2.5. Preparation of cell–laden hydrogel for in vitro viability
MDP gel formulations with MOC2-E6E7 cells were prepared by diluting a cell suspension of 2,000,000 cells/mL in 2X HBSS with an equal volume of 4X CDN. The resulting suspension was then added to an equal volume of sterile 2 wt. % peptide in 298 mM sucrose and mixed to produce final samples of approximately 35,000 cells per 70 μL of 1 wt. %, 149 mM sucrose gel. Gels were then transferred into 0.4 cm2 wells of Lab-Tek 16 well glass chamber slides (Thermo Fischer, Rochester, NY), pipetted to produce 70 μL pucks with flat profiles. Samples were allowed to shear recover for 5–10 min before adding 200 μL cell media on top of each gel. The cell media was changed every 2 days, taking care to not dislodge the hydrogel material.

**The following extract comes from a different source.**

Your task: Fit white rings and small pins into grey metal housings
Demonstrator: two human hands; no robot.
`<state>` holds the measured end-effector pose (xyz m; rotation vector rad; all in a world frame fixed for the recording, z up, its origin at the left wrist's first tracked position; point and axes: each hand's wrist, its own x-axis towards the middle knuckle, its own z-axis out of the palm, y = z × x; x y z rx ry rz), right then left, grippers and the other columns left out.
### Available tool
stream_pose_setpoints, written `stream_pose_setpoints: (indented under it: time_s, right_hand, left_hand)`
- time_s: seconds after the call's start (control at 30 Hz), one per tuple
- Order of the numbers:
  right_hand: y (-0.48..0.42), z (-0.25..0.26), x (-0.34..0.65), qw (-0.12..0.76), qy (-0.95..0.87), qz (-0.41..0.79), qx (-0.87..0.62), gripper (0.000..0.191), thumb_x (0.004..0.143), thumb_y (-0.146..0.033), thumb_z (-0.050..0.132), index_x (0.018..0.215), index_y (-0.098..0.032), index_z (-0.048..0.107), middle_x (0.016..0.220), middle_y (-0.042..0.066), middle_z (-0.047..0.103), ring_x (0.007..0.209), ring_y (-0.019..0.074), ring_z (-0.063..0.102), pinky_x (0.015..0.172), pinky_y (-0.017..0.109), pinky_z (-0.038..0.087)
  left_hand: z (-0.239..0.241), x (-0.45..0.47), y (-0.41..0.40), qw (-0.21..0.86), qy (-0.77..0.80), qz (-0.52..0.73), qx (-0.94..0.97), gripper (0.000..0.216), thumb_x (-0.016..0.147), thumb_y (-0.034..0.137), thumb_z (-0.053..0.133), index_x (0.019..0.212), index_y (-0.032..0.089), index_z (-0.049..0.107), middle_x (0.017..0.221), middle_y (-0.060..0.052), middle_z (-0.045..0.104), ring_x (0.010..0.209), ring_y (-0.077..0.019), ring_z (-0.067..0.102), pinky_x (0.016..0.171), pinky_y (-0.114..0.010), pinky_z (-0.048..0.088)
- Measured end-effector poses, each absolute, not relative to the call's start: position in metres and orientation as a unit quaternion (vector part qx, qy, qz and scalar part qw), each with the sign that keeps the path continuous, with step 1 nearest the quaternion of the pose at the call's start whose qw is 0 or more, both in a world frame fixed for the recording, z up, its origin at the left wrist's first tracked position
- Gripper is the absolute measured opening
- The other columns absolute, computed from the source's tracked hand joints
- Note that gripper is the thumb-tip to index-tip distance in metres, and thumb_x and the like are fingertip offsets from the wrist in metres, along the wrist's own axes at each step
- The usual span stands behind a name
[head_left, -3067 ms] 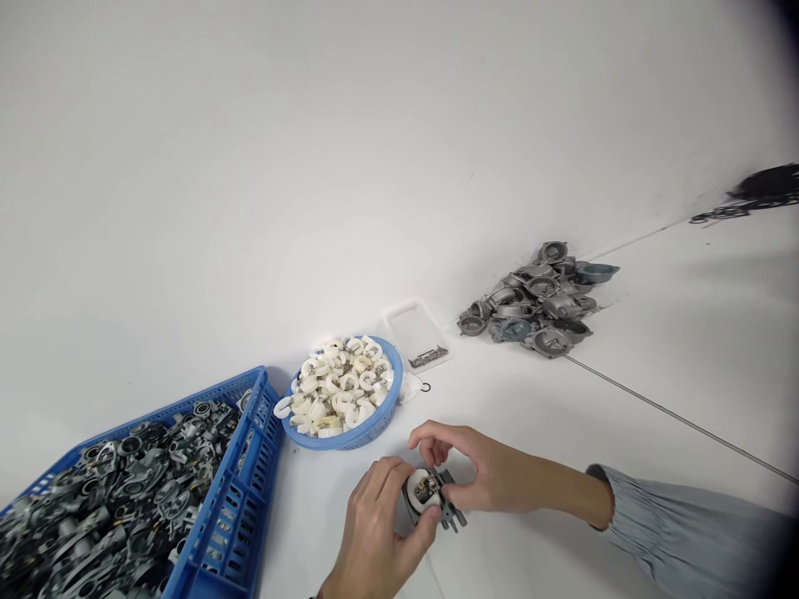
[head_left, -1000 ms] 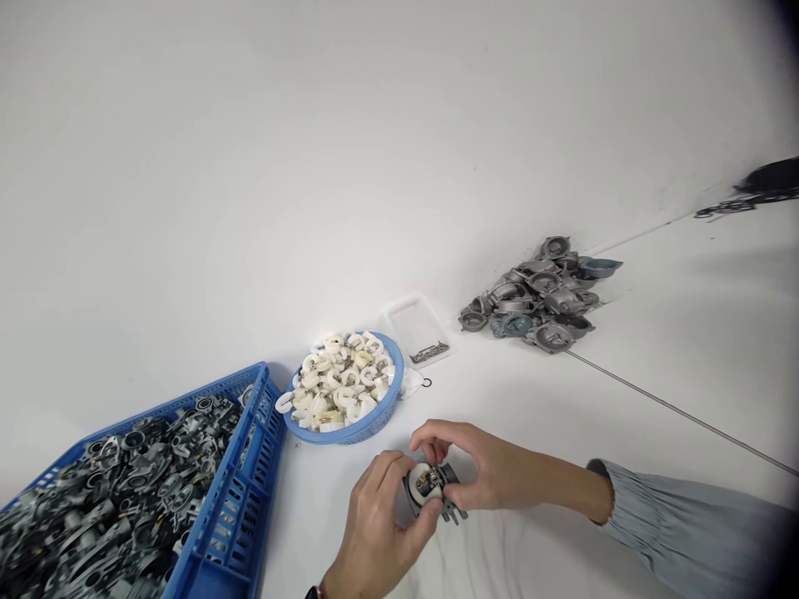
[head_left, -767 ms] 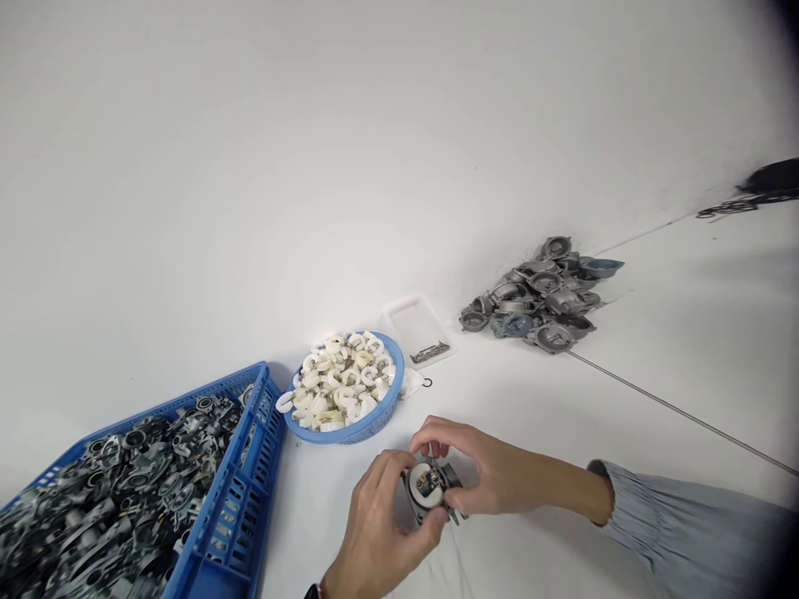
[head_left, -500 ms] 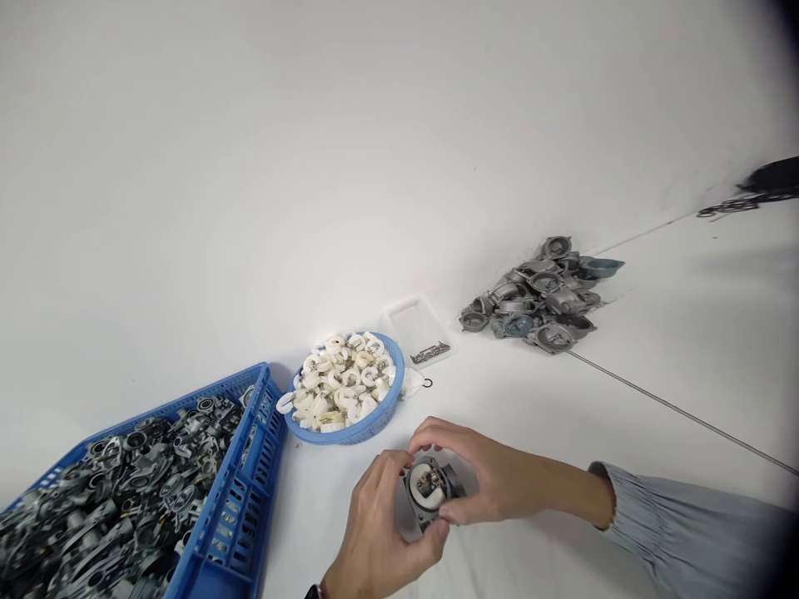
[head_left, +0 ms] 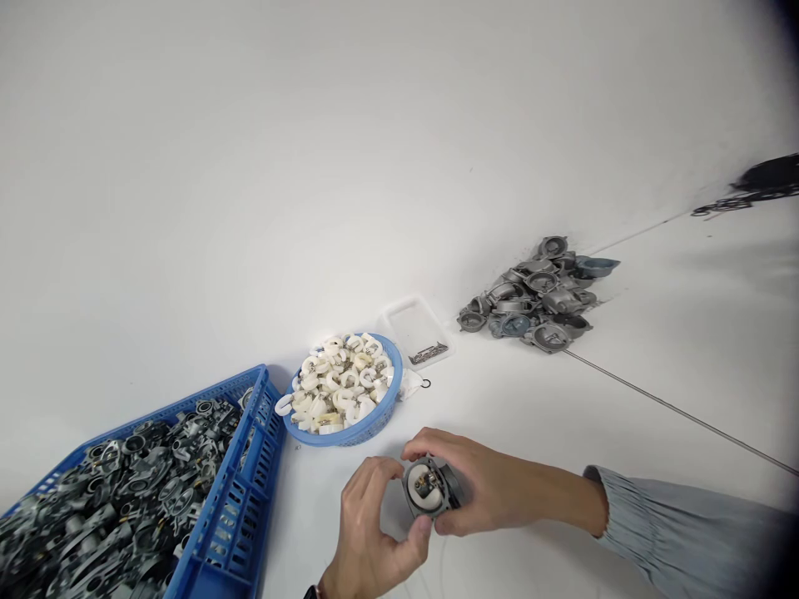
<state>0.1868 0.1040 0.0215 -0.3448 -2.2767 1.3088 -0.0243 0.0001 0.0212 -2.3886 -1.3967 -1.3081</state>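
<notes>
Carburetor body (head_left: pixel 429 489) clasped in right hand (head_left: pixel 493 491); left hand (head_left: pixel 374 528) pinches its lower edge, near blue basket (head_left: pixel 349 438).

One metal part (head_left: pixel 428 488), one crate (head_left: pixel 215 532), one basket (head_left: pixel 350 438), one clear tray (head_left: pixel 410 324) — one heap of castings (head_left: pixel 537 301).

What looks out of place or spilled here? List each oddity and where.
A small black ring lies loose beside the round blue basket, and one white part hangs over its left rim. Grey metal covers sit in a loose heap against the wall. The left hand and right hand grip a round metal part.
</notes>
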Motion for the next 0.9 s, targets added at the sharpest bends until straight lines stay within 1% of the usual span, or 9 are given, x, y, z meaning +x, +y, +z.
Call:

Cell viability was determined at each desired time point by performing live/dead assays as described below. Live/dead staining solution was prepared in DPBS with 2 μM Calcein AM for live cells (Life Technologies), 4 μM Ethidium homodimer for dead cells (Life Technologies), and 5 μg/mL Hoechst 33342 for nuclei (MP Biomedicals, Solon, OH). In many cases significant background staining of the hydrogels resulted in reduced resolution of the blue Hoechst channel in confocal images. Cell media was removed and the gels were washed with PBS. Samples were then stained with 100 μL of prepared solution by incubating at RT for 15–30 min. Following staining, gels were placed in PBS for immediate analysis by confocal microscopy. Gels were analyzed by z-stack imaging (100 μm) using a Nikon A1 Confocal Microscope with 20X air and 40X water objectives (405 nm blue channel laser, 488 nm green channel laser, 561 nm red channel laser). Image processing was done using NIS Elements, and live/dead cell counting was performed using the cell identification tool in Imaris 3D/4D Image Processing software, manually verified with nuclear counts when resolution allowed.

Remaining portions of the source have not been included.